A campaign for the inclusion of a Cornish tick-box in the nationality section of the 2011 census failed to win the support of Parliament in 2009. As a consequence, posters were created by the census organisation and Cornwall Council which advised residents how they could identify themselves as Cornish by writing it in the national identity and ethnicity sections and record Cornish in the main language section. Additionally, people could record Cornwall as their country of birth.

Like other identities, Cornish has an allocated census code, (06), the same as for 2001, which applied and was counted throughout Britain. People were first able to record their ethnicity as Cornish in the 2001 UK Census, and some 37,000 people did so by writing it in.
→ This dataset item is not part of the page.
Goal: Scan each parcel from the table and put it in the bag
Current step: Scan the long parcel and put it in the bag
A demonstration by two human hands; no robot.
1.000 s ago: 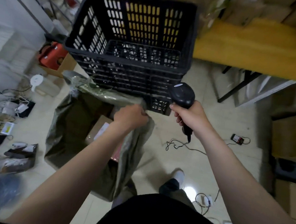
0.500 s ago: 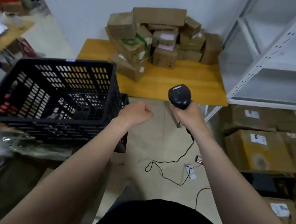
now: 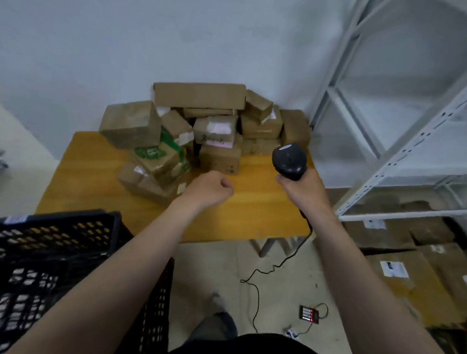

A total of 83,499 people in England and Wales were described as having a Cornish national identity. 59,456 of these were described as Cornish only, 6,261 as Cornish and British, and 17,782 as Cornish and at least one other identity, with or without British. Within Cornwall the total was 73,220 (14% of the population) with 52,793 (9.9%) as Cornish only, 5,185 (1%) as Cornish and British, and 15,242 (2.9%) as Cornish and at least one other identity, with or without British.

In Scotland 467 people described themselves as having Cornish national identity. 254 with Cornish identity only, 39 as Scottish and Cornish, and 174 having Cornish identity and at least one other UK identity (excluding Scottish).
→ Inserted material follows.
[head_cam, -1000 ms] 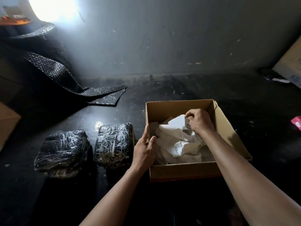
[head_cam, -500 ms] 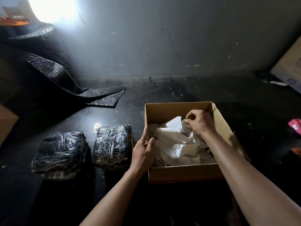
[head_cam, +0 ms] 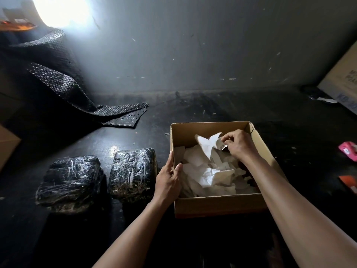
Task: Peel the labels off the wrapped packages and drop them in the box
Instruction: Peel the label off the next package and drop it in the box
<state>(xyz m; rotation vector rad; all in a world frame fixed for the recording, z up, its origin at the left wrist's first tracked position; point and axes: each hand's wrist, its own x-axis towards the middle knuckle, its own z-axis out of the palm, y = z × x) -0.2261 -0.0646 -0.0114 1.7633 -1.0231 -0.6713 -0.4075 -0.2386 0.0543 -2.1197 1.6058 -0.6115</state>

In the 2021 census, 89,084 people in England and Wales described their national identity as Cornish only and 10,670 as Cornish and British. Within Cornwall, 79,938 people (14.0% of the population) specified a Cornish only identity and 9,146 (1.6%) Cornish in combination with British.

=== Schools census (PLASC) ===

Since 2006 school children in Cornwall have been able to record themselves as ethnically Cornish on the annual Schools Census (PLASC). Since then the number identifying as Cornish has risen from 24% to 51% in 2017. The Department for Education recommends that parents and guardians determine the ethnicity of children at primary schools whilst pupils at secondary schools can decide their own ethnicity.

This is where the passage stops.